### PROVIDED MATERIAL
● ● ● ● ● ● ●

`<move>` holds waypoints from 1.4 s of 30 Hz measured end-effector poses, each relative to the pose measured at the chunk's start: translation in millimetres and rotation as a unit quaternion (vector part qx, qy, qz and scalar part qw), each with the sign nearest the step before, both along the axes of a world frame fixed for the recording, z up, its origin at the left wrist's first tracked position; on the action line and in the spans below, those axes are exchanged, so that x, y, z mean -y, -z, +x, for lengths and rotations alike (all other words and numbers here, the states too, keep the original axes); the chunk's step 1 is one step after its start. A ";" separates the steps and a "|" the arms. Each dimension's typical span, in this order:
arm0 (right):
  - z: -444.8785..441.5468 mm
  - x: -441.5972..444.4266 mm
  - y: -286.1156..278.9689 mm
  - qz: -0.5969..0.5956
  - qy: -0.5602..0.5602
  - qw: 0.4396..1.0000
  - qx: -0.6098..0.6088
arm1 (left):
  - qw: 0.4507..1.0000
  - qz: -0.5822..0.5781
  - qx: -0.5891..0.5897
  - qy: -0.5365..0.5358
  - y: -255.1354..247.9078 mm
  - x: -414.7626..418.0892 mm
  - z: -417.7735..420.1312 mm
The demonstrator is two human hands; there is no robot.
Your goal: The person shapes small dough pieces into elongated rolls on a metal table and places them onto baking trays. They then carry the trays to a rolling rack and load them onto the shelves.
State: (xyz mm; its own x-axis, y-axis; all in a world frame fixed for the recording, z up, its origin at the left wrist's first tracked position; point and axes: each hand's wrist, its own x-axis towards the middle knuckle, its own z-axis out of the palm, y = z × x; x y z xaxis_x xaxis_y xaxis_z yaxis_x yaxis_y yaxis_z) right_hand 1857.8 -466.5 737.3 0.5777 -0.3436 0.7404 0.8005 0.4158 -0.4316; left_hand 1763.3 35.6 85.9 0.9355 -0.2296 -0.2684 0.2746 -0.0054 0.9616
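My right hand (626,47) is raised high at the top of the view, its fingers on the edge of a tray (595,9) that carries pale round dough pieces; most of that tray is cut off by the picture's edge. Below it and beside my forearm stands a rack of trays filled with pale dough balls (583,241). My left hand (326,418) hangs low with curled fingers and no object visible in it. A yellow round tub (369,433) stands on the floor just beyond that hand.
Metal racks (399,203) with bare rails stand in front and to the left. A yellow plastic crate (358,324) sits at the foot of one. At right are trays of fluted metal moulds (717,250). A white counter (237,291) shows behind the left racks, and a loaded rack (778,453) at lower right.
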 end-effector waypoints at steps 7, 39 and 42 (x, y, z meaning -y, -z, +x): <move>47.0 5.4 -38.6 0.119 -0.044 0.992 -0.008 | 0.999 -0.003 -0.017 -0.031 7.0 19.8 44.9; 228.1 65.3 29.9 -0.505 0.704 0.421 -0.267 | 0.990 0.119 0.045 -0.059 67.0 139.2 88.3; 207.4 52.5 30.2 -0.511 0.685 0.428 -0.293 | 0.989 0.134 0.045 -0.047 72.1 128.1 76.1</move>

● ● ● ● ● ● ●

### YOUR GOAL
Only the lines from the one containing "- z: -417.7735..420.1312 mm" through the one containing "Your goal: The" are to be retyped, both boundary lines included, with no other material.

### RESULT FOR THIS EXERCISE
  - z: -417.7735..420.1312 mm
The demonstrator is two human hands; there is no robot.
Your goal: The person shapes small dough pieces into elongated rolls on a metal table and places them onto baking trays. They then carry the trays to a rolling rack and load them onto the shelves.

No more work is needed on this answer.